Reading the article, I learned that the author does not really have a clue what he is talking about.
A mechanical clock is anything but analog. Look up what an escape wheel is for if you doubt it.
For “analog is easier” keep in mind that it is very hard to get chip based circuits do precisely reproducable analog behavior. Indeed, this is one of the main reasons why we have digital computer chips: the output of the circuit is sufficiently unambiguous.
And “can run things in parallel” - That’s what e.g. FPGAs are for. One if my designs runs audio compression on 32 channels with a meagre 12MHz clock, among many, many other tasks. All at the same time.

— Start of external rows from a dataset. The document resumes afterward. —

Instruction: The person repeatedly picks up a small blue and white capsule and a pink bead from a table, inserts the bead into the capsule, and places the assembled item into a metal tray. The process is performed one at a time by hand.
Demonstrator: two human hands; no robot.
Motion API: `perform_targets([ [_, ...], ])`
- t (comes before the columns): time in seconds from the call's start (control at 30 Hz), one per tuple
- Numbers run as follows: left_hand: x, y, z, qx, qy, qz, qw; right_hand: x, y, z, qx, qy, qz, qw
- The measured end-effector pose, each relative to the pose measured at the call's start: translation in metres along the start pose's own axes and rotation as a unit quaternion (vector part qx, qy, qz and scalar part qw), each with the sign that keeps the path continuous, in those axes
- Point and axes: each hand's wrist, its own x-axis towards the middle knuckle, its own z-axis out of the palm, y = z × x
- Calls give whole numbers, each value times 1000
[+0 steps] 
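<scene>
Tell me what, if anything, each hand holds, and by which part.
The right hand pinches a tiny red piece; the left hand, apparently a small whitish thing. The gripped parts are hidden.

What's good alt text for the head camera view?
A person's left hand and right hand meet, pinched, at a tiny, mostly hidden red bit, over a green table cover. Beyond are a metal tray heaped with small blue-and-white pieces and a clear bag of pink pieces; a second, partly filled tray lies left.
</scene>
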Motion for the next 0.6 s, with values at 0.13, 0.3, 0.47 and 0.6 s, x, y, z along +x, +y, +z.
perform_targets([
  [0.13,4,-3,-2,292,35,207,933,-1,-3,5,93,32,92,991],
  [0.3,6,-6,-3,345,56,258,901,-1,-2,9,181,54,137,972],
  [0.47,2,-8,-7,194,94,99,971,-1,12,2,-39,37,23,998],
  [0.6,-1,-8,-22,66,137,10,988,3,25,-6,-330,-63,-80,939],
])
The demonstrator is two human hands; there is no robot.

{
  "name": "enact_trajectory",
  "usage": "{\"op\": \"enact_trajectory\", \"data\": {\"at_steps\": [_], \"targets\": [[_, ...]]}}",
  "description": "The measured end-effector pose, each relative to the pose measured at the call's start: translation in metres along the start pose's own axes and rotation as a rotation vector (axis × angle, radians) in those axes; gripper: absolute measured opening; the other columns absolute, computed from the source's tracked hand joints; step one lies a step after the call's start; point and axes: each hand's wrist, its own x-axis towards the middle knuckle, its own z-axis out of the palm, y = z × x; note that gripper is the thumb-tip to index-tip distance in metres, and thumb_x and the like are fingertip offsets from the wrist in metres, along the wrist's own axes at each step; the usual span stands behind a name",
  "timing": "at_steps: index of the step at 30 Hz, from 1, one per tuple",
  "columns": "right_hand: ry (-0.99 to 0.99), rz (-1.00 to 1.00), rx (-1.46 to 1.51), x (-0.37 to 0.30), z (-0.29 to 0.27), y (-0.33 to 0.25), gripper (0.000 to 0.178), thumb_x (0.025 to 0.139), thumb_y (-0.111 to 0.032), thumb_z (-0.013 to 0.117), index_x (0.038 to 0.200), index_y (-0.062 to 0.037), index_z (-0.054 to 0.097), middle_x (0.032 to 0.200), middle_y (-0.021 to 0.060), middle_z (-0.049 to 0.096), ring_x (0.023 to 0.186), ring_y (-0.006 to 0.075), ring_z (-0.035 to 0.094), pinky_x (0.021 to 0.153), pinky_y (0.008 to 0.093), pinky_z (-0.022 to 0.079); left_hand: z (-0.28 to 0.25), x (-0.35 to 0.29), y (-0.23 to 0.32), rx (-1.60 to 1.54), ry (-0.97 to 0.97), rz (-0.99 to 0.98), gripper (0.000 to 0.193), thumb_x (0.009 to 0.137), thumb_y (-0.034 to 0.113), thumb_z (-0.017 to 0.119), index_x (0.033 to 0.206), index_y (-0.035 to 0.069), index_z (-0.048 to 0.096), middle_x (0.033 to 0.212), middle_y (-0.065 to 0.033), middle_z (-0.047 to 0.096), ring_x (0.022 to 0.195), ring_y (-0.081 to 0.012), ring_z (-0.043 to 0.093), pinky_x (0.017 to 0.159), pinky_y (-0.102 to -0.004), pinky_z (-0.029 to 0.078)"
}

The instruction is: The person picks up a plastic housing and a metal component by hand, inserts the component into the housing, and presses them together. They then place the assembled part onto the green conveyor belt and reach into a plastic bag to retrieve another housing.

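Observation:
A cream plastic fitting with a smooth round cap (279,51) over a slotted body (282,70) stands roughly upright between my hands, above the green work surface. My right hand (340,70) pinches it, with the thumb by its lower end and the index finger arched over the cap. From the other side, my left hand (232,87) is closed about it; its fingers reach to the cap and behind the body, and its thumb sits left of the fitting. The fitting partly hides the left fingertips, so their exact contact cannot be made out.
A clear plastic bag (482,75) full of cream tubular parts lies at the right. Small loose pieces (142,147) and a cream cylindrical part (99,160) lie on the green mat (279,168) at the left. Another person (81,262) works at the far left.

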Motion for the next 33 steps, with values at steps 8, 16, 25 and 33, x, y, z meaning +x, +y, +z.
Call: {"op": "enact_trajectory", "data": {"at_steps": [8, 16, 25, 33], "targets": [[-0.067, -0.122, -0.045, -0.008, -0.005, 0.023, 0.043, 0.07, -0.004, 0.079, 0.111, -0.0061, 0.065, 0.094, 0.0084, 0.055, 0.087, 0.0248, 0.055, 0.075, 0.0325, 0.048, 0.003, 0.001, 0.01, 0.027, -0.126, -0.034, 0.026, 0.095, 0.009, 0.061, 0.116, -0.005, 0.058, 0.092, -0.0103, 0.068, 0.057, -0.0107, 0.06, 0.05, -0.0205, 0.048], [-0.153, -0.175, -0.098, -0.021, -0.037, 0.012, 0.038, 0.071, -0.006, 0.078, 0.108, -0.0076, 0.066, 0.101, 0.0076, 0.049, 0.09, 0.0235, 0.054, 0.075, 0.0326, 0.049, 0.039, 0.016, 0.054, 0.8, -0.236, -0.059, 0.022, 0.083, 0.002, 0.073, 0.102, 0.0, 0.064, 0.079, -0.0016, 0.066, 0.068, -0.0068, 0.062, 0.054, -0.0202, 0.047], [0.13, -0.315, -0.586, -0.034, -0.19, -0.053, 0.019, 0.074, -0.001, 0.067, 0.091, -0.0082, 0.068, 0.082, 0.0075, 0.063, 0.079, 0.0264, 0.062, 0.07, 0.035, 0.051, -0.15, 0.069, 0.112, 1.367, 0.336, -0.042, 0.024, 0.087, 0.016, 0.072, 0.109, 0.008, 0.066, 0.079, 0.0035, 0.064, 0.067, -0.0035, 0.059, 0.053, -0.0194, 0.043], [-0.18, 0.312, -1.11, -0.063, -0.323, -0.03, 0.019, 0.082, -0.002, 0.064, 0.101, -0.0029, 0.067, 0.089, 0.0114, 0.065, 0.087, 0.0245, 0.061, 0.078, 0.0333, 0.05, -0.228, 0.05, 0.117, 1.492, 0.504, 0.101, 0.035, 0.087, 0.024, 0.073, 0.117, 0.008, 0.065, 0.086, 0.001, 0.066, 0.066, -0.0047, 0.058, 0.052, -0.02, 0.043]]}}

ignirtoq@fedia.io 1 day ago
My understanding of why digital computers rose to dominance was not any superiority in capability but basically just error tolerance. When the intended values can only be "on" or "off," your circuit can be really poor due to age, wear, or other factors, but if it's within 40% of the expected "on" or "off" state, it will function basically the same as perfect. Analog computers don't have anywhere near tolerances like that, which makes them more fragile, expensive, and harder to scale production.
I'm really curious if the researchers address any of those considerations.
NaibofTabr@infosec.pub 1 day ago
Analog computers were also bulkier, had more mechanical complexity, and required higher power to operate and generated more heat as a consequence. The Heathkit EC-1 logic circuits operated at 0-100V. There are some real physics problems with scaling analog circuits up to hugger complexity.